§ Work item
The whole listing that follows is to be restated word for word, images excluded.
***
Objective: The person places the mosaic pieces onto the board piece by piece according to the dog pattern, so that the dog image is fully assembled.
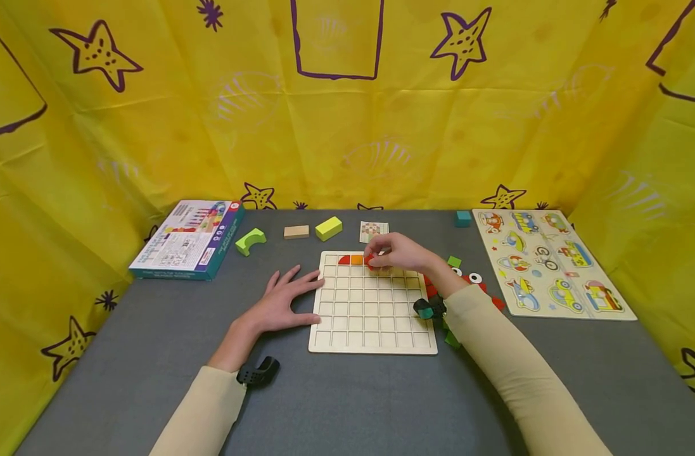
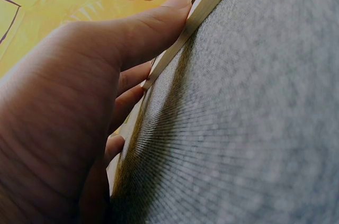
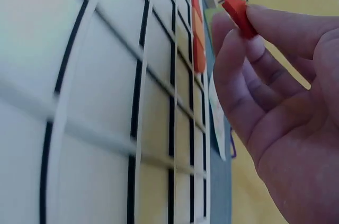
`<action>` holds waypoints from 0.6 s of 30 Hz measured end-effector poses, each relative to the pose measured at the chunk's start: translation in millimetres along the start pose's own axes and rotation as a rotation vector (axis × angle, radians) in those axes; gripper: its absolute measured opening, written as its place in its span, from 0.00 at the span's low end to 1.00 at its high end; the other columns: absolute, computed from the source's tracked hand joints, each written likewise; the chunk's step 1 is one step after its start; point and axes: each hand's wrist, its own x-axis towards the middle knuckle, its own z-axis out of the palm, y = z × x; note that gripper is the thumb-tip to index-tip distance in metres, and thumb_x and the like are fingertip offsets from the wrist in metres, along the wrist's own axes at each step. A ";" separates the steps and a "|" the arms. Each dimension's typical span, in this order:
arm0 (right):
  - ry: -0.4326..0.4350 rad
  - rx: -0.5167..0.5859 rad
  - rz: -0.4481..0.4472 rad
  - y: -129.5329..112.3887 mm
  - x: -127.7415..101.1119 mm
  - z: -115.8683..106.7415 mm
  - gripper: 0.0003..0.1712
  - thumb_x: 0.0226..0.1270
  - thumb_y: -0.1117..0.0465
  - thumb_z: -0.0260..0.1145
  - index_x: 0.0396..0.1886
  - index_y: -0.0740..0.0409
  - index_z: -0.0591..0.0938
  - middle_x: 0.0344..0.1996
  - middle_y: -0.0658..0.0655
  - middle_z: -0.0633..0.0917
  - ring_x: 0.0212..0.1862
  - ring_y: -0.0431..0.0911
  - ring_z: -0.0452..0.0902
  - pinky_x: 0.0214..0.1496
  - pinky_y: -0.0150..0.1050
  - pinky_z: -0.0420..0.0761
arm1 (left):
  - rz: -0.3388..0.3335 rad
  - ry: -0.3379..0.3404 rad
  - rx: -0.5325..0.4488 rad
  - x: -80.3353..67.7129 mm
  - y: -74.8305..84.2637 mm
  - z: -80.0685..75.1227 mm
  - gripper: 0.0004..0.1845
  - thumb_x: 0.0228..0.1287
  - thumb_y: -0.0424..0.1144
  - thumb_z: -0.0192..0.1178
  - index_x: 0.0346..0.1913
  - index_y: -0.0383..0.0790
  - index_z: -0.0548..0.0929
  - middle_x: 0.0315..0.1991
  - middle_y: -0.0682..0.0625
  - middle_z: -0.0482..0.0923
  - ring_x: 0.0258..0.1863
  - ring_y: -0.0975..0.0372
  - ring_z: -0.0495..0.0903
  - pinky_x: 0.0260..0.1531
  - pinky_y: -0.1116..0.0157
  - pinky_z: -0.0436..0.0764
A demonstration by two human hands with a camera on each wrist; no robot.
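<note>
A pale wooden grid board (image 1: pixel 364 310) lies flat on the table. My right hand (image 1: pixel 398 252) is over its far row, pinching a small red piece (image 3: pixel 241 17) between thumb and fingers. In that row sit a red piece with a curved side (image 1: pixel 344 259) and an orange square (image 1: pixel 356 259). At the board's left edge my left hand (image 1: pixel 281 303) rests with spread fingers, its thumb (image 2: pixel 153 25) against the wooden side. Behind the board lies a small patterned card (image 1: pixel 374 230), partly covered by the right hand.
Right of the board, red and green pieces (image 1: pixel 452 339) lie partly under the right forearm. A picture puzzle board (image 1: pixel 552 266) is farther right. Along the back are a green arch block (image 1: pixel 250 241), a wooden block (image 1: pixel 296 232), a yellow block (image 1: pixel 329 228), a teal cube (image 1: pixel 463 219) and a box (image 1: pixel 187 240).
</note>
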 end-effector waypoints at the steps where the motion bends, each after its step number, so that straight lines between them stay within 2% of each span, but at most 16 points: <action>1: 0.009 0.002 0.003 -0.2 2.9 1.7 0.07 0.70 0.67 0.67 0.45 0.65 0.84 0.36 0.58 0.83 0.37 0.55 0.78 0.40 0.43 0.81 | 0.001 -0.001 0.001 0.8 0.2 -0.2 0.45 0.58 0.65 0.67 0.76 0.51 0.70 0.78 0.50 0.59 0.78 0.42 0.42 0.68 0.35 0.31; 5: 0.048 -0.022 0.015 -2.1 14.6 9.7 0.04 0.69 0.66 0.70 0.41 0.61 0.84 0.34 0.55 0.84 0.36 0.51 0.79 0.40 0.41 0.80 | 0.004 -0.005 -0.004 2.7 0.3 -0.9 0.45 0.58 0.66 0.67 0.76 0.52 0.69 0.78 0.51 0.59 0.78 0.43 0.42 0.68 0.35 0.31; 11: 0.052 -0.050 -0.004 -8.7 31.8 24.1 0.04 0.69 0.66 0.70 0.39 0.62 0.84 0.31 0.54 0.85 0.34 0.51 0.79 0.37 0.39 0.79 | 0.013 -0.004 -0.001 1.6 -1.6 -1.4 0.45 0.57 0.66 0.67 0.76 0.52 0.69 0.78 0.53 0.58 0.79 0.43 0.42 0.69 0.35 0.31; 15: 0.061 -0.113 -0.006 -13.3 42.5 33.8 0.04 0.68 0.65 0.70 0.39 0.61 0.84 0.30 0.53 0.85 0.33 0.47 0.79 0.36 0.37 0.79 | 0.016 -0.001 -0.005 0.0 -2.2 -0.8 0.45 0.57 0.66 0.68 0.76 0.53 0.69 0.78 0.53 0.58 0.79 0.44 0.42 0.69 0.36 0.31; 18: 0.063 -0.163 0.000 -16.2 49.1 40.6 0.04 0.68 0.65 0.70 0.39 0.60 0.84 0.31 0.52 0.85 0.34 0.44 0.79 0.39 0.35 0.78 | 0.014 -0.002 -0.010 -0.4 -2.2 0.0 0.45 0.57 0.67 0.67 0.76 0.54 0.69 0.78 0.54 0.58 0.79 0.44 0.42 0.69 0.36 0.31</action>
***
§ Solution to this exercise
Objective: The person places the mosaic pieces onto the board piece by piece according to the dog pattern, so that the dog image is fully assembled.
`<action>` holds waypoints from 0.6 s of 30 Hz measured end-effector poses, each relative to the pose measured at the chunk's start: translation in millimetres along the start pose's own axes and rotation as a rotation vector (axis × angle, radians) in those axes; gripper: its absolute measured opening, written as its place in its span, from 0.00 at the span's low end to 1.00 at its high end; the other columns: absolute, computed from the source's tracked hand joints, each written likewise; the chunk's step 1 is one step after its start; point and axes: each hand's wrist, its own x-axis towards the middle knuckle, its own z-axis out of the palm, y = z × x; note that gripper is the thumb-tip to index-tip distance in metres, and thumb_x and the like are fingertip offsets from the wrist in metres, along the wrist's own axes at each step. A ";" separates the steps and a "|" the arms. Each dimension's typical span, in this order:
arm0 (right):
  - ry: -0.4326..0.4350 rad
  - rx: -0.5167..0.5859 rad
  - rz: -0.4481..0.4472 rad
  - y: -129.5329..112.3887 mm
  - x: -127.7415..101.1119 mm
  - z: -115.8683..106.7415 mm
  - gripper: 0.0003..0.1712
  - thumb_x: 0.0226..0.1270
  - thumb_y: -0.1117..0.0465
  - thumb_z: -0.0260..0.1145
  - index_x: 0.0396..0.1886
  - index_y: -0.0740..0.0409
  - index_z: -0.0591..0.0938
  - middle_x: 0.0344..0.1996
  - middle_y: -0.0658..0.0655
  - middle_z: -0.0633..0.0917
  - ring_x: 0.0212..0.1862
  - ring_y: -0.0431..0.0911
  - ring_z: -0.0452..0.0902
  - pinky_x: 0.0214..0.1496
  - pinky_y: -0.0150..0.1050
  - pinky_z: -0.0420..0.0761
arm1 (left):
  - rz: -0.3388..0.3335 rad
  - ry: -0.3379..0.3404 rad
  - rx: -0.5325..0.4488 rad
  - x: -80.3353..67.7129 mm
  - y: -74.8305..84.2637 mm
  - z: -80.0685..75.1227 mm
  - gripper: 0.0004..0.1845
  - thumb_x: 0.0228..0.1287
  - thumb_y: -0.0424..0.1144
  - thumb_z: -0.0192..0.1178
  - index_x: 0.0346..0.1913
  - index_y: -0.0383..0.0790
  - index_z: -0.0548..0.0929
  - middle_x: 0.0315..0.1991
  - middle_y: -0.0682..0.0625
  - middle_z: -0.0482..0.0923
  - ring_x: 0.0258..0.1863
  - ring_y: -0.0975..0.0372
  - ring_z: -0.0495..0.0903
  - pinky_x: 0.0260..0.1531
  - pinky_y: -0.1116..0.0157
  - pinky_z: -0.0436..0.0764
A demonstration by two human hands with a camera on each wrist; no robot.
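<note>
A pale wooden grid board (image 1: pixel 364 310) lies flat on the table. My right hand (image 1: pixel 398 252) is over its far row, pinching a small red piece (image 3: pixel 241 17) between thumb and fingers. In that row sit a red piece with a curved side (image 1: pixel 344 259) and an orange square (image 1: pixel 356 259). At the board's left edge my left hand (image 1: pixel 281 303) rests with spread fingers, its thumb (image 2: pixel 153 25) against the wooden side. Behind the board lies a small patterned card (image 1: pixel 374 230), partly covered by the right hand.
Right of the board, red and green pieces (image 1: pixel 452 339) lie partly under the right forearm. A picture puzzle board (image 1: pixel 552 266) is farther right. Along the back are a green arch block (image 1: pixel 250 241), a wooden block (image 1: pixel 296 232), a yellow block (image 1: pixel 329 228), a teal cube (image 1: pixel 463 219) and a box (image 1: pixel 187 240).
</note>
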 end-effector waypoints at the steps where the motion bends, each after its step number, so that straight lines between them stay within 2% of each span, but at most 16 points: <action>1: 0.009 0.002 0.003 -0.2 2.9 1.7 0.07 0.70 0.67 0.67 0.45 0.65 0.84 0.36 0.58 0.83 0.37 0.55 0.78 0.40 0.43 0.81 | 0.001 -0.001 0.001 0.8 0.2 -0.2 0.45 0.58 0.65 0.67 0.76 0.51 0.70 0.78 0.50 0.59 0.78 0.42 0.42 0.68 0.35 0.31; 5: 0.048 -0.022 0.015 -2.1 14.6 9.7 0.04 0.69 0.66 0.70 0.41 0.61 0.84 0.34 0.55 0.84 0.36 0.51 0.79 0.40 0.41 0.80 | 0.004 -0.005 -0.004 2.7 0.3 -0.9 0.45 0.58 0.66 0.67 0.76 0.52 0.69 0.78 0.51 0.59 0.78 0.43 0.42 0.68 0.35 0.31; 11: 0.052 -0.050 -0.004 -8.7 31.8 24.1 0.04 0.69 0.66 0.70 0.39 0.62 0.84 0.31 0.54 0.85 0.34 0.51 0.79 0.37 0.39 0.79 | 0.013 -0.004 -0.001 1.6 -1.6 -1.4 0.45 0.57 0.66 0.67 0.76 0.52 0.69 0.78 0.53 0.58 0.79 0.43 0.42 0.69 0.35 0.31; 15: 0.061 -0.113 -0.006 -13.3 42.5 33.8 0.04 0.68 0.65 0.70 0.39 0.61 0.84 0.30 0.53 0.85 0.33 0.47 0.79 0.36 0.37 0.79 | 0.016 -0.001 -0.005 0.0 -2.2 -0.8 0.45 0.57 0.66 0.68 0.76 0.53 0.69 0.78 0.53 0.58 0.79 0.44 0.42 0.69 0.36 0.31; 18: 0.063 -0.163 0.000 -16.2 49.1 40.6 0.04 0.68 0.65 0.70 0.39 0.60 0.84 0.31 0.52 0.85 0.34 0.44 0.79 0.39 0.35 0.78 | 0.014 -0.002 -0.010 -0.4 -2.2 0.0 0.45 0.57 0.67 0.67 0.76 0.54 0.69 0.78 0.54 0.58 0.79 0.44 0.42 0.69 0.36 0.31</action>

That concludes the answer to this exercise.